The Message of the March: Ignore the Evidence and Trust Us
Some of our newly elected politicians refuse to bow to the scientific consensus on evolution and global warming. So defenders of the consensus are marching to pressure them to submit.
The American Association for the Advancement of Science (AAAS) is a big supporter of the march. So is the National Center for Science Education (NCSE).
The AAAS vigorously defends evolution. The NCSE insists “there is no scientific debate” over evolution. And they strongly oppose criticisms of it. They were in classic form last month in Indiana. The Indiana Senate had resolved that students should be “informed” about “scientific evidence” regarding evolution and develop “critical thinking skills.” The NCSE called this language “antiscience.” Why? It might lead students to raise uncomfortable questions about the evidence for evolution.
As a biologist I know there is a scientific debate over the evidence for evolution. There are dissenters. And some are willing to speak out publicly even though doing so may threaten their careers.
The reason for the dissent is simple. The evidence does not support Darwinian evolution.

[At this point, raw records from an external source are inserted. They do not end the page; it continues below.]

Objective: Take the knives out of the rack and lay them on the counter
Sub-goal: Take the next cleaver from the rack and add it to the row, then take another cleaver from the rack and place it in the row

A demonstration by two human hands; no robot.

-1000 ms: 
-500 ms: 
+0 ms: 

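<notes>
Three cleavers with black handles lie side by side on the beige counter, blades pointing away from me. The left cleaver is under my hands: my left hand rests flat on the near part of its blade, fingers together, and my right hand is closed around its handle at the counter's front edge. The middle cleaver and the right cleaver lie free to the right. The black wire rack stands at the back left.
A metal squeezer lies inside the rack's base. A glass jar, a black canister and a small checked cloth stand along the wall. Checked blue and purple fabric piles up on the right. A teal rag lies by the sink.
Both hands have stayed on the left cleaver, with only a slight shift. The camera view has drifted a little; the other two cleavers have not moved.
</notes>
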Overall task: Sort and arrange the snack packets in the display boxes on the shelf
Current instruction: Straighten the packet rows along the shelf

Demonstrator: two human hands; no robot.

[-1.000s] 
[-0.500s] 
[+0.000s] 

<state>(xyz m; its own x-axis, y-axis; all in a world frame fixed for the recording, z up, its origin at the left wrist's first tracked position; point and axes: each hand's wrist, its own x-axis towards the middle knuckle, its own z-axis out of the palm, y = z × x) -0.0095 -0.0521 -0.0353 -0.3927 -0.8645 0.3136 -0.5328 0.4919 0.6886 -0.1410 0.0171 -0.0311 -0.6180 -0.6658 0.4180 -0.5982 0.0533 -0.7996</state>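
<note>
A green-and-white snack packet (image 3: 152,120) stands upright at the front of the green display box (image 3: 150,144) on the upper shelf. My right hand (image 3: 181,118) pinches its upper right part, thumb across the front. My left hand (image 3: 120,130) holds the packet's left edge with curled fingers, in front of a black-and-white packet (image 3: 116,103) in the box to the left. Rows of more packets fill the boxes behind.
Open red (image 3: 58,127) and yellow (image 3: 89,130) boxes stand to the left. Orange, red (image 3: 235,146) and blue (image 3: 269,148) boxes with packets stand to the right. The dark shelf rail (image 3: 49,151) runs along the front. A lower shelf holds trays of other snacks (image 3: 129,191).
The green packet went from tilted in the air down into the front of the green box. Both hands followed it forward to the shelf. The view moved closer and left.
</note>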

Mutation and natural selection have never been observed to produce anything more than minor changes within existing species.
In place of evidence-based science, Darwin and his followers have relied on materialistic philosophy. That philosophy says only matter and physical forces are real. It says mind, spirit, free will, God and intelligent design are illusions.
In 1859, Darwin wrote that he “would give absolutely nothing” for his theory if it required “miraculous additions at any one stage of descent.” He allowed only unguided natural processes. In other words, Darwinism is materialistic.
For many in the nineteenth century, this was its most attractive feature. As Historian Neal Gillespie explained, “It was more Darwin’s insistence on totally natural explanations than on natural selection that won their adherence.”
As a scientist, I am bothered by this. Science is supposed to seek truth by testing hypotheses against the evidence. But evolution is materialistic story-telling. And the story persists even when the evidence contradicts it. I call this “zombie science,” and I describe many examples of it in my book of the same name. I’ll mention just one here. Students are shown drawings of some embryos of animals with backbones. In the drawings, all the embryos look similar in their earliest stages. Darwin believed this showed that we evolved from fish. But the story is false. Worse, mainstream biologists have long known that the drawings are false. They know that human and fish embryos look very different in their early stages. But many textbooks recycle the lie year after year anyway. Why? Because the materialistic story must be true.
The Sky is Falling
The Union of Concerned Scientists (UCS) is a big supporter of the March for Science. The UCS started as a leftist political movement in the 1960s, and it still champions various progressive causes. One of these is environmental activism. According to the UCS, “an overwhelming majority of climate scientists” believe in manmade global warming. More than that, “there is no debate” among scientists over global warming. None. Nada.
But there is a scientific debate over manmade global warming. Some climate scientists think the evidence does not support the consensus. The way to address the question is to debate the issue. It’s to weigh the evidence pro and con. Yet the UCS would silence dissenting scientists.
What really matters in science is not an opinion poll. It is the evidence. And some scientists argue persuasively that the evidence does not support Darwinian evolution or manmade global warming.
So the March for Science is not really about “evidence-based policies.” It is about enforcing the scientific consensus. It is about materialistic philosophy and progressive politics. And you’d better believe it!
Jonathan Wells, Ph.D. is a senior fellow of Discover Institute’s Center for Science and Culture. He’s the author of Icons of Evolution, The Politically Incorrect Guide to Evolution and Intelligent Design, and the new book Zombie Science: More Icons of Evolution.